Apparently thousands of people in the Buckeye State, and as our hidden camera investigation will show, a bear is only one of the many kinds of potentially dangerous animals you can legally buy and keep as pets in Ohio
“We are after animals that actually hurt people,” Says Tim Harrison of the Outreach for Animals group in Ohio.
Harrison knows all about deadly and unpredictable animals.
The Oakwood, Ohio police officer is the first person called when one of them needs to be caught.
Tim has written books, appeared on animal shows and made numerous public appearances, urging for stricter laws against owning exotic pets – like crocodiles, lions and a bear like the one he says recently attacked an Ohio boy.
“Bit him through the arm all the way through his bone,” said Harrison.
“Never even made the news. The bear had to be put down. People get hurt, sometimes killed, and the animal gets killed,” said Harrison.
For proof, Harrison refers to the Animal Protection Institute, which since 1995, claims that there have been 237 reported incidents involving attacks on humans or escapes from cages of possible dangerous animals.
Twenty-five of them were from Indiana, Kentucky and Ohio.
In just the last four years, Dayton fireman Michael Peterman died after his pet African rhino viper bit him.
Alexandria Hall of North College Hill was killed when her pet Urutu viper struck her on the hand.
And just this past December, Ted Dres of Camp Denison, was found by his girlfriend with his pet Boa constrictor wrapped around him.
Hamilton County Deputy Tony Bono was first to arrive on the scene.
“It was pretty tough. I mean the more I pulled on it, the tighter the snake was pulling,” said Deputy Bono. “I even had a broomstick to push against the snake’s head, and it wasn’t budging.”
Along with two other deputies, Bono finally removed the snake. But it was too late.

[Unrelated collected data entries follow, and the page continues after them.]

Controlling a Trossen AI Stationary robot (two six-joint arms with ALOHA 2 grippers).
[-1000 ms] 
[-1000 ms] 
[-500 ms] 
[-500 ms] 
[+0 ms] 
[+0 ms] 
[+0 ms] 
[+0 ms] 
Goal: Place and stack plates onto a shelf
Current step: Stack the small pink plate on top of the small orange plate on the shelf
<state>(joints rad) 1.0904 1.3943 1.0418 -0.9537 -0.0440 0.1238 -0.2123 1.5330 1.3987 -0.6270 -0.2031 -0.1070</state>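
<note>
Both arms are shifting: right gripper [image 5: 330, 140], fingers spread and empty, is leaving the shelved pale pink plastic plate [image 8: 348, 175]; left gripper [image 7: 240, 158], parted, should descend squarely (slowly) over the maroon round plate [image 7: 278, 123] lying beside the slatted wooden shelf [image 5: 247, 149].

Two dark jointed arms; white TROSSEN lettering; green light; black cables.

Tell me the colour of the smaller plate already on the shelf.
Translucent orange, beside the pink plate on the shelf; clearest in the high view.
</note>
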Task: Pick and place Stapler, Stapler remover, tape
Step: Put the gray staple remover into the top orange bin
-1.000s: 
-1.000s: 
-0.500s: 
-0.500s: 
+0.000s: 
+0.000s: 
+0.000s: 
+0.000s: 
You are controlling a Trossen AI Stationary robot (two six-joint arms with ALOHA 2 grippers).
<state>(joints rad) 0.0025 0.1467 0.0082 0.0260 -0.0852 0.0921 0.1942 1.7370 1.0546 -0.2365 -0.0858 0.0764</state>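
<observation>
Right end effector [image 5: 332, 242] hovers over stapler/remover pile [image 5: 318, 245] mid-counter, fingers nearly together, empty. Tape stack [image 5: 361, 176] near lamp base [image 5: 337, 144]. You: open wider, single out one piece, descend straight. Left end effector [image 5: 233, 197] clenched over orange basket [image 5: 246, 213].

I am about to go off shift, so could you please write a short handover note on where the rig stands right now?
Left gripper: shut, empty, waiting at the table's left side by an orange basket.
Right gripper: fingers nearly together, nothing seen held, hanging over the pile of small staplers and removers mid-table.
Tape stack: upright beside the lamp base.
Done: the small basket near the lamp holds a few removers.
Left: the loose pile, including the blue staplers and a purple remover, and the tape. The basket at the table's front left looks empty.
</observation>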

Dres had died from strangulation.
Dres’ sister Tracy Miller says Ted had snakes as pets for as long as she could remember, and was surprised his boa killed him.
“I would never thought that snake would hurt him,” said Miller.
“He’s had it for 15 years. Wouldn’t have imagined that in a million years that snake would have done that to him,” said Miller. “That’s why they’re called animals.”
Tim Harrison says that’s the biggest issue.
No matter how much you think you know about a dangerous animal, it only takes a small mistake.
“It just takes one time where it’s either scared or it’s hungry – and it lashes out and gets a hold of you,” said Harrison.
“And, by the time it realizes you are not something to eat, you are already gone,” said Harrison.
But, Harrison says people excited by the idea of owning an exotic animal don’t share his concern.
He says Americans shell out over $12 billion annually to purchase their prized pets.
Pets that can be bought legally right here in Ohio.
We took our hidden camera to Mt. Hope, just 60 miles south of Cleveland, where exotic animal auctions are held throughout the year.
Once inside the auction site, we saw people pushing around monkeys in baby carriages.
A woman feeding one a pie, even sharing the same spoon.
And, as people wander about the llamas, zebras and camels to be auctioned off, our camera found children wandering past dozens of unsupervised cages containing potentially dangerous animals like pythons, scorpions and a growling bobcat.
The auction says the USDA governs them, and all animals must have health permits.
But, Harrison says the real danger comes after the purchase, when the owner becomes too comfortable, and forgets what could happen to their pet in just a split second.
“They turn into animals they are supposed to be,” said Harrison. “Even though they have been raised in captivity, once they know your limitations, they can be the boss now. The show is over.”